Questions Chapter 18 (Continued)

  1. Since each element sells separately and has a separate standalone value, the equipment, installation, and training are three separate performance obligations. The total revenue of $80,000 should be allocated to the three performance obligations based on their relative fair values. Thus, the total estimated fair value is $100,000) ($90,000 + $7,000 + $3,000). The allocation is as follows. Equipment ($90,000 ÷ $100,000) X $80,000 = $72,000. Installation ($7,000 ÷ $100,000) X $80,000 = $5,600. Training ($3,000 ÷ $100,000) X $80,000 = $2,400.
  2. A company satisfies its performance obligation when the customer obtains control of the good or service. Indications that the customer has obtained control are:
  3. The company has a right to payment for the asset.
  4. The company transferred legal title to the asset.
  5. The company transferred physical possession of the asset.
  6. The customer has the significant risks and rewards of ownership.
  7. The customer has accepted the asset.
  8. Companies recognize revenue over a period of time if one of the following two criteria is met.
    1. The customer controls the asset as it is created or enhanced.
    2. The company does not have an alternative use for the asset created or enhanced and either (1) the customer receives benefits as the company performs and therefore, the task would not need to be re-performed, or (2) The company has a right to payment and this right should be enforceable.
  9. A company recognizes revenue from a performance obligation over time by measuring the progress toward completion. The method selected for measuring progress should depict the transfer of control from the company to the customer. The most common are the cost-to-cost and units-of-delivery methods. The objective of all these methods is to measure the extent of progress in terms of costs, units, or value added. Companies identify the various measures (costs incurred, labor hours worked, tons produced, floors completed, etc.) and classify them as input or output measures. Input measures (costs incurred, labor hours worked) are efforts devoted to a contract. Output measures (with units of delivery measured as tons produced, floors of a building completed, miles of a highway completed) track results. Neither is universally applicable to all long-term projects. Their use requires the exercise of judgment and careful tailoring to the circumstances. The most popular input measure used to determine the progress toward completion is the cost-to-cost basis. Under this basis, a company measures the percentage of completion by comparing costs incurred to date with the most recent estimate of the total costs required to complete the contract.
  10. To account for sales with rights of return, (and for some services that are provided subject to a refund), companies generally recognize all of the following.

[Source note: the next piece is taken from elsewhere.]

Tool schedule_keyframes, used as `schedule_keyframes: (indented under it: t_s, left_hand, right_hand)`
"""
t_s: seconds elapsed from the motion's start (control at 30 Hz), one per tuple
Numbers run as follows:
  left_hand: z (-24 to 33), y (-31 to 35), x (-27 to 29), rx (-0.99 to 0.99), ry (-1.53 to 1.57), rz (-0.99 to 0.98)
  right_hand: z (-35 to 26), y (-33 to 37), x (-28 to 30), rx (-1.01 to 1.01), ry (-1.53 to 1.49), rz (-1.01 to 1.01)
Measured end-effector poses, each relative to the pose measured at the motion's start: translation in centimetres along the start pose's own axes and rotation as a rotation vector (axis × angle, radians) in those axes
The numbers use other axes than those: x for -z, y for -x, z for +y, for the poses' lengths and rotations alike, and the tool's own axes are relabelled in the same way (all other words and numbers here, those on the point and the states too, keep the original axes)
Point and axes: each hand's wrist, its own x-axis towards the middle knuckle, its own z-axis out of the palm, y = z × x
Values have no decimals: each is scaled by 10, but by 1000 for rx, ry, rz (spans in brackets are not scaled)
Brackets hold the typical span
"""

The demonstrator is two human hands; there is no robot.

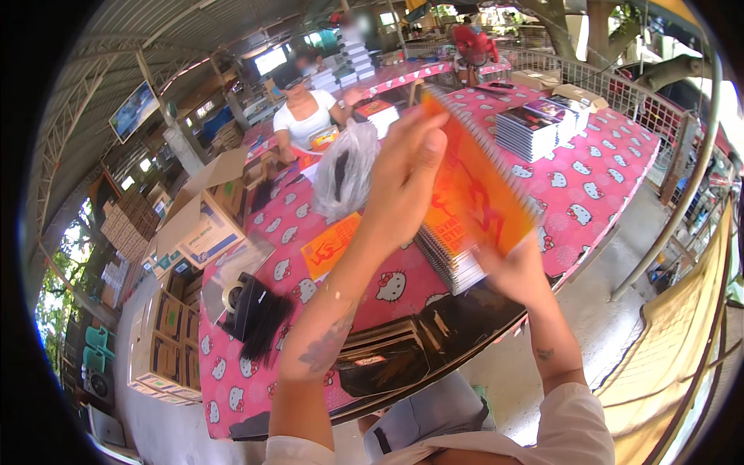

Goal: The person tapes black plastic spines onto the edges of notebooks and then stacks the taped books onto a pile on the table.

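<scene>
An orange spiral-bound notebook [484,182] is raised and tilted in front of me, its wire coil along the right edge. My left hand [407,174] is closed at its upper left side, thumb up, with some fingers hidden. At the lower corner, my right hand [515,271] grips the same notebook, a little smeared by motion. Just below, a stack of spiral notebooks [449,263] with orange covers stands near the table's front edge. Left of my left forearm, an orange booklet [332,246] lies flat, close to a clear plastic bag [345,174].
A pink patterned cloth covers the table [573,182]. Dark-covered notebook stacks [527,132] stand at the far right. A tape dispenser [246,306] sits at the left edge, near open cardboard boxes [209,229]. Across the table, a person in white [306,116] handles similar booklets.
</scene>
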Motion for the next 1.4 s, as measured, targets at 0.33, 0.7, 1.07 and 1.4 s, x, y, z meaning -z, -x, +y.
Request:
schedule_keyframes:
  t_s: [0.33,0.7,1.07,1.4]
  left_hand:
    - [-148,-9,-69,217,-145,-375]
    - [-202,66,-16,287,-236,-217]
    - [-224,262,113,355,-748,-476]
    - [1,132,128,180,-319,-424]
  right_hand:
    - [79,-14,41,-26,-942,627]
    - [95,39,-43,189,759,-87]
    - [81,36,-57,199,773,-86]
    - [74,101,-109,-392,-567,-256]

a. Revenue for the transferred products in the amount of consideration to which seller is reasonably assured to be entitled (considering the products expected to be returned). b. A refund liability. c. An asset (and corresponding adjustment to cost of sales) for its right to recover inventory from the customer. Thus, at the time of sale, only the revenue not subject to estimated refund is recognized. The remaining revenue is recognized when the refund provision expires.

Questions Chapter 18 (Continued)

  1. Under the asset-liability model for recognizing revenue, companies recognize assets and liabilities according to the definitions of assets and liabilities in a revenue arrangement. For example, when a company has a right to consideration for meeting a performance obligation, it has a right to consideration from the customer and therefore has a contract asset. A contract liability is a company’s obligation to transfer goods or services to a customer for which the company has received consideration from the customer. Thus, if the customer performs first, by prepaying for the product, then the seller has a contract liability. Companies must present these contract assets and contract liabilities on their balance sheet. Contract assets are of two types: (a) Unconditional rights to receive consideration because the company has satisfied its performance obligation with customer, and (b) Conditional rights to receive consideration because the company has satisfied one performance obligation, but must satisfy another performance obligation in the contract before it can bill the customer. Companies should report unconditional rights to receive consideration as a receivable on the balance sheet. Conditional rights on the balance sheet should be reported separately as contract assets.
  2. (a) Companies divide fulfillment costs (contract acquisition costs) into two categories: (1) those that give rise to an asset, and (2) those that are expensed as incurred. Companies recognize an asset for the incremental costs, if these costs are incurred to obtain a contract with a customer. In other words, incremental costs are costs that a company would not incur if the contract had not been obtained (for example, selling commissions). Other examples are: (a) Direct labor, direct materials, and allocation of costs that relate directly to the contract (such as costs of contract management and supervision, insurance, and depreciation of tools and equipment), and (b) Costs that generate or enhance resources of the company that will be used in satisfying performance obligations in the future. Costs include intangible design or engineering costs that will continue to benefit in the future. Companies capitalize costs that are direct, incremental, and recoverable (assuming that the contract period is more than one year).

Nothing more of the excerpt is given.